Laurie Sieminski is a neighbor and master quilter who is spending four years in Riyadh with her husband Adam while he serves as president of the King Abdullah Petroleum Studies and Research Center (referred to as KAPSARC in her writings). She’s been sending dispatches to her friends in Forest Hills and has given us permission to share some of her observations.
by Laurie Sieminski
One Saturday morning, brighter and earlier than it should have been, we arrived at the Camel Market, only to find – no Camel Market. Adam’s colleague Abdullah, who had agreed to be our guide for the day, had gotten there a bit ahead of us, and said that the market had been relocated to a site about eighty kilometers away. A very attractive wall had recently been constructed around the original site, to indicate it was off limits. He gleaned this information from the few die-hard dealers who were parked just off the road.
It appeared they were holding their own black market camel market, which consisted of eight or nine small white Nissan pickup trucks with camels sitting in the back. Abdullah is himself a camel owner, so he is well qualified to explain to us the ins and outs of camel trading. These animals, he told us, were young males, about five months old, that were being sold just for their meat, and would likely be someone’s dinner that night. All had various skin conditions that prevented their being used for racing, and certainly for showing. No beauty pageant winners among this lot. The camels were hobbled in the trucks so that if the traders sighted a police car, they could quickly leave the area. We wandered around and admired the beasts and asked lots of questions.

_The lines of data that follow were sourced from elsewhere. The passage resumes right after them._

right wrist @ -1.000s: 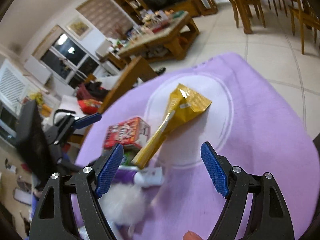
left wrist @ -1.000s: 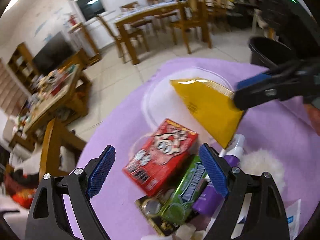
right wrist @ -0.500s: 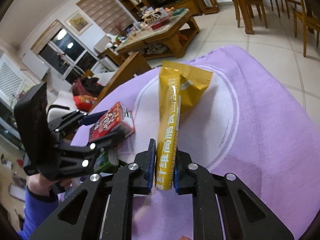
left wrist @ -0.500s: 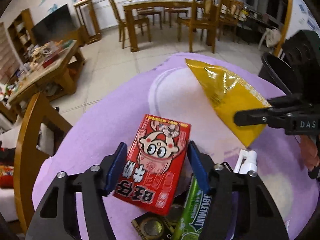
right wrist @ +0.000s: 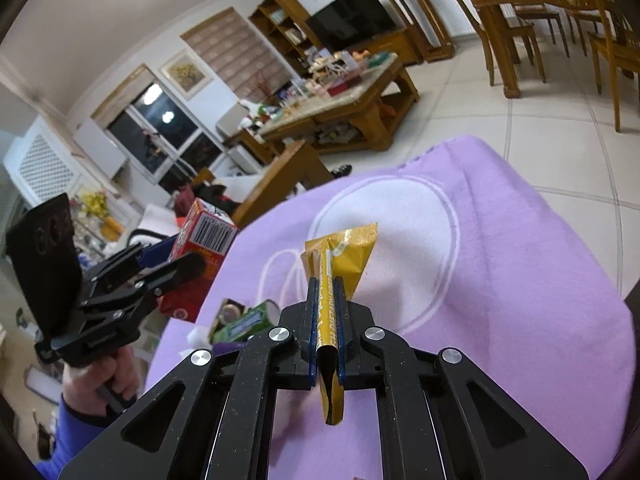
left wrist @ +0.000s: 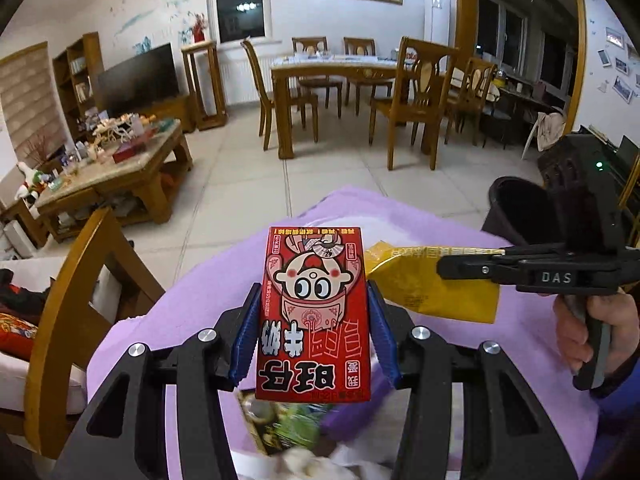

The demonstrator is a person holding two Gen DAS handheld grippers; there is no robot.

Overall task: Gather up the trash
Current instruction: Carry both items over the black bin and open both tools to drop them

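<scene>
Over a lilac cloth (right wrist: 520,280) in a tiled living room, the left gripper (left wrist: 314,340) clamps a red carton (left wrist: 314,312), the right gripper (right wrist: 325,332) a yellow wrapper (right wrist: 340,256).

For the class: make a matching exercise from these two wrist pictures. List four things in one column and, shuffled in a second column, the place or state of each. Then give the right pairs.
Column 1
1. red carton
2. yellow wrapper
3. green gum pack
4. black bin

Column 2
A. lying on the purple cloth
B. clamped in the right hand-held gripper
C. standing beyond the cloth's far right edge
D. clamped in the left hand-held gripper

Pairs: 1-D, 2-B, 3-A, 4-C
</scene>
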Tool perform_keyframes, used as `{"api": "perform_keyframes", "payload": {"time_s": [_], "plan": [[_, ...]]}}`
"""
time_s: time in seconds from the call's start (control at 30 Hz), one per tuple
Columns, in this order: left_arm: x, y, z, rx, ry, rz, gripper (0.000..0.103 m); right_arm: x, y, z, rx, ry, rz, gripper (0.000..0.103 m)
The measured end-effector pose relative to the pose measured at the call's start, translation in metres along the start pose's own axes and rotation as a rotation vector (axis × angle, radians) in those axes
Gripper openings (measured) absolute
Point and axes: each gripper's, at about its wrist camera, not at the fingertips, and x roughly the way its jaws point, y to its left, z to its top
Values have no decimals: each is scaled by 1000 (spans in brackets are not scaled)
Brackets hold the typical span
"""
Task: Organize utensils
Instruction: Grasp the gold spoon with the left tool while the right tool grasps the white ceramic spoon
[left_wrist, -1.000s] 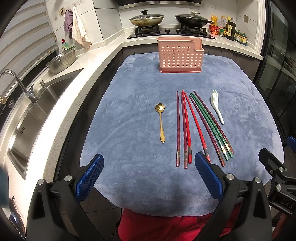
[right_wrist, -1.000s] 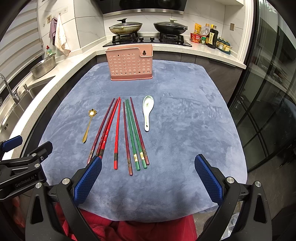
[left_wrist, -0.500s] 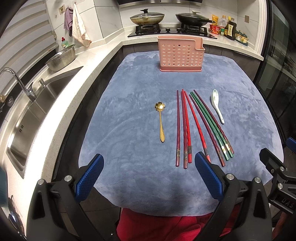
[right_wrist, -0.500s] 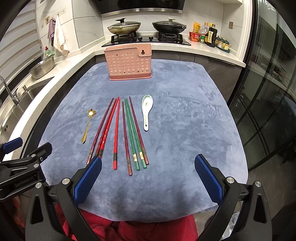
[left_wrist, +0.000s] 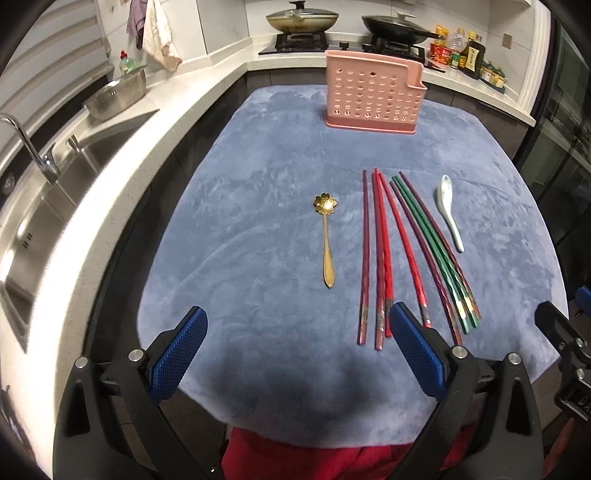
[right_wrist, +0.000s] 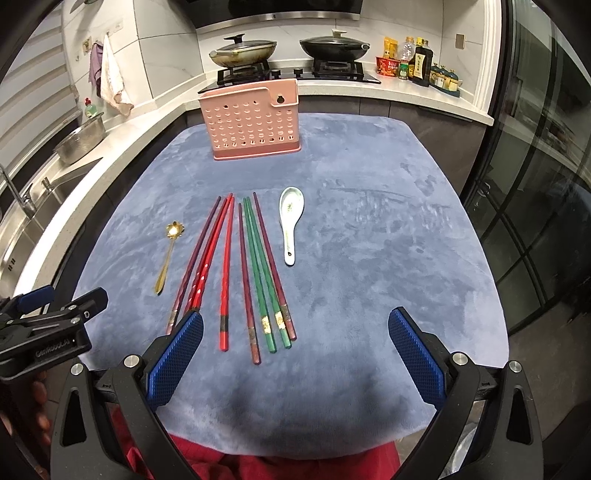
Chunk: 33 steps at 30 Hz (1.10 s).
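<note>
A pink perforated utensil holder (left_wrist: 373, 96) (right_wrist: 253, 121) stands upright at the far side of the blue mat (left_wrist: 258, 206). A gold flower-bowl spoon (left_wrist: 325, 236) (right_wrist: 167, 254), several red, maroon and green chopsticks (left_wrist: 406, 243) (right_wrist: 243, 266) and a white ceramic spoon (left_wrist: 448, 207) (right_wrist: 290, 221) lie side by side in the middle. My left gripper (left_wrist: 297, 350) is open and empty above the mat's near edge, behind the gold spoon. My right gripper (right_wrist: 295, 354) is open and empty, behind the chopstick ends.
A white counter with a steel sink (left_wrist: 33, 206) and steel bowl (left_wrist: 116, 96) runs along the left. A stove with two lidded pans (right_wrist: 243, 51) and sauce bottles (right_wrist: 417, 62) is behind the holder. Dark glass doors (right_wrist: 535, 221) stand to the right.
Both grippers have moved a little forward over the mat's near edge. The utensils and the holder have not moved.
</note>
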Motion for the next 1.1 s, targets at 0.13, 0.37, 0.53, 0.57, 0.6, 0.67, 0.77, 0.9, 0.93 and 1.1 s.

A camel that age yields about fifty pounds of meat. Had we truly been shopping for dinner, we would have had to fork over somewhere between $500 and $1000, depending on our bargaining skills. But you can see that our dinner would have been fairly expensive no matter which one we chose. None would have won prizes for their looks or their dentistry, or for their lovely voices, as their harsh braying would put a donkey to shame.
The traders seemed amused by our presence, and would tap the camels with a long bamboo control stick, I think just to get them to vocalize, since they clearly weren’t going anywhere. Most of the traders shied away from the camera, but one of the them, who playfully kept saying no, eventually agreed to have his picture taken, but only with me. He told Abdullah, “The woman is nice” – and presented me with his bamboo stick. It got scrubbed down with bleach at home. Camels carry Middle East Respiratory Syndrome (MERS) and while I am up for many experiences here, that isn’t one of them.
So we will visit the relocated Camel Market another time, and I have the Camel Festival on my calendar for January.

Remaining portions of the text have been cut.